Ao ver o presidente sozinho no canto com seu estafe, tentando emplacar no café uma piada sobre a vitória do Brasil contra os anfitriões da festa na Copa de 70, e apontando de longe para todo mundo na pista, meu amigo de colégio ficou com a sensação de que em algum momento o presidente iria pedir para o tradutor fazer a ponte até a gatinha pra saber se ele tinha alguma chance com ela. Era o que esse amigo sempre fazia. Era um massacre.

Até no desfecho trágico da festa, Bolonaro ativou os traumas dos adolescentes de 20 e 30 anos atrás.

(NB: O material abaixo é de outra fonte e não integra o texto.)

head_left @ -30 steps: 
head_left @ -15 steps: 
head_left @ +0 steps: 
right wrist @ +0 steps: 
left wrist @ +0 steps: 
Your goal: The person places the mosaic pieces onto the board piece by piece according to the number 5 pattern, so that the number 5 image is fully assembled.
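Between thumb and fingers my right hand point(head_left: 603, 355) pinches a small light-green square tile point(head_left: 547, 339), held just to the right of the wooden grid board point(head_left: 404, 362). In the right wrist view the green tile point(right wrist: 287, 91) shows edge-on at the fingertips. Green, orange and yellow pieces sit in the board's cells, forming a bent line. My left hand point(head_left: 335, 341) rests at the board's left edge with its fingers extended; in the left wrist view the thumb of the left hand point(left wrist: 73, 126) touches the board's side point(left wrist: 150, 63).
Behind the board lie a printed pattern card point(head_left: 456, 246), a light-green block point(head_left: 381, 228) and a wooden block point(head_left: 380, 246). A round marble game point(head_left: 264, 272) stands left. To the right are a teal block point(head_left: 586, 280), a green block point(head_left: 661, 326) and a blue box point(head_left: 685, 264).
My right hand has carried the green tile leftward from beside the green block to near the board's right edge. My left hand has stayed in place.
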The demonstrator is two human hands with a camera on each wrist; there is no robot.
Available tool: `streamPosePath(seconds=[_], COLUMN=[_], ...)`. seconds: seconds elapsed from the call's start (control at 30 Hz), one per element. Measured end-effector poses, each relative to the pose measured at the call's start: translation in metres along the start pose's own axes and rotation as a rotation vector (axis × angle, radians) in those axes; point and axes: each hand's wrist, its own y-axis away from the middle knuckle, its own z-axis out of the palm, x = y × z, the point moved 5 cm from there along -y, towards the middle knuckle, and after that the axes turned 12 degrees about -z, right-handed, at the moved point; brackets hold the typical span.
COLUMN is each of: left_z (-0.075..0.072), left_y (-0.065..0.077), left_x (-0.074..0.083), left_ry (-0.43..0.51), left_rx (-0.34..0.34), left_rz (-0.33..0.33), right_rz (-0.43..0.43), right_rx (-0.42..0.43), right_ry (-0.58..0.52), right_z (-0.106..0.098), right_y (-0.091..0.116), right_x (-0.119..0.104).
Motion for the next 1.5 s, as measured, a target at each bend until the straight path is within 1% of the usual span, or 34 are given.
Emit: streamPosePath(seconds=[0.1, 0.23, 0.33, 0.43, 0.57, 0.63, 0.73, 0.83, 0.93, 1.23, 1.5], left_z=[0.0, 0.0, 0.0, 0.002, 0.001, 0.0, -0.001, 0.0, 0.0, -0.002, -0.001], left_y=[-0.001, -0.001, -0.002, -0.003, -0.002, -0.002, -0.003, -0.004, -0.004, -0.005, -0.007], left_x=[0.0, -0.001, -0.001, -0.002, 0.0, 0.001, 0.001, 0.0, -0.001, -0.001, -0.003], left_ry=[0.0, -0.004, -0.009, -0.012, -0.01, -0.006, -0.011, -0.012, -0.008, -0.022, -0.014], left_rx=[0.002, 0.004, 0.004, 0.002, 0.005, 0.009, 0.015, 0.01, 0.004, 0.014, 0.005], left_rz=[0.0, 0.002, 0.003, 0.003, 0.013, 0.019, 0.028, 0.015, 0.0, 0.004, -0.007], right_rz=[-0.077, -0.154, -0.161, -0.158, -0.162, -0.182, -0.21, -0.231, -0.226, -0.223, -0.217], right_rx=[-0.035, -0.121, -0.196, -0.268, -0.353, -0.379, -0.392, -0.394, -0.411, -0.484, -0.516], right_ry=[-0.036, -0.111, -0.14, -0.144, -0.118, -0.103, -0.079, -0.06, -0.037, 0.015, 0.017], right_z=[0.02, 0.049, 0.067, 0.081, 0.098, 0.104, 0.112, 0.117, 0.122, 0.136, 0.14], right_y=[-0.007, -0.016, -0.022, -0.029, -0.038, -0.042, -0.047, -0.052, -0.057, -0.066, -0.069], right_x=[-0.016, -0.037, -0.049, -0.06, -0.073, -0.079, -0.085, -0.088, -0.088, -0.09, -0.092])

Dos muitos baladeiros frustrados por desfilarem na beira da pista sem serem notados, Bolsonaro mostrou ser da categoria dos que compensam a rejeição arrumando briga do lado de fora — no caso, botando os cães-de-guarda para maltratar jornalistas e quem não estivesse ali para bater palma para autocrata (não) dançar.

Como tantos que perceberam, talvez tarde demais, que aquele não era seu ambiente, e que poderiam ser feliz e encontrar sua turma em outro lugar, Bolsonaro bem poderia chegar em casa e admitir que a fantasia de estadista não cabe mais. Como os jovens de cintura-presa, forçados a mostrar um talento que não tinham em um lugar que no fundo detestavam, sua renúncia ao papel pouparia o sofrimento dele e dos outros. "Às vezes me pergunto, Deus, o que fiz para merecer isso", deu a deixa o capitão, em um dos muitos momentos em que se queixou das obrigações do cargo.

Tudo bem passar vergonha na festa. Tudo bem não se adaptar.

Só que, no caso do chefe de Estado, ninguém o obrigou a ir até lá.

Ele se candidatou para isso. Foi eleito para isso: formar alianças, expandir contatos, mostrar que de fato sabe dançar.

Só que para circular ali e encontrar o lugar de seu país no mundo, é preciso experiência, talento, gingado e inteligência —principalmente emocional. É preciso gostar sobretudo da vida em sociedade e entender por que ninguém o tira para dançar, talvez com receio dos pisões e bordoadas que venha a distribuir.

"Não sou tão mau como dizem", disse para Angela Merkel a certa altura da balada.

Pelo jeito, não colou. Bolsonaro, como galanteador, é um péssimo dublê de presidente.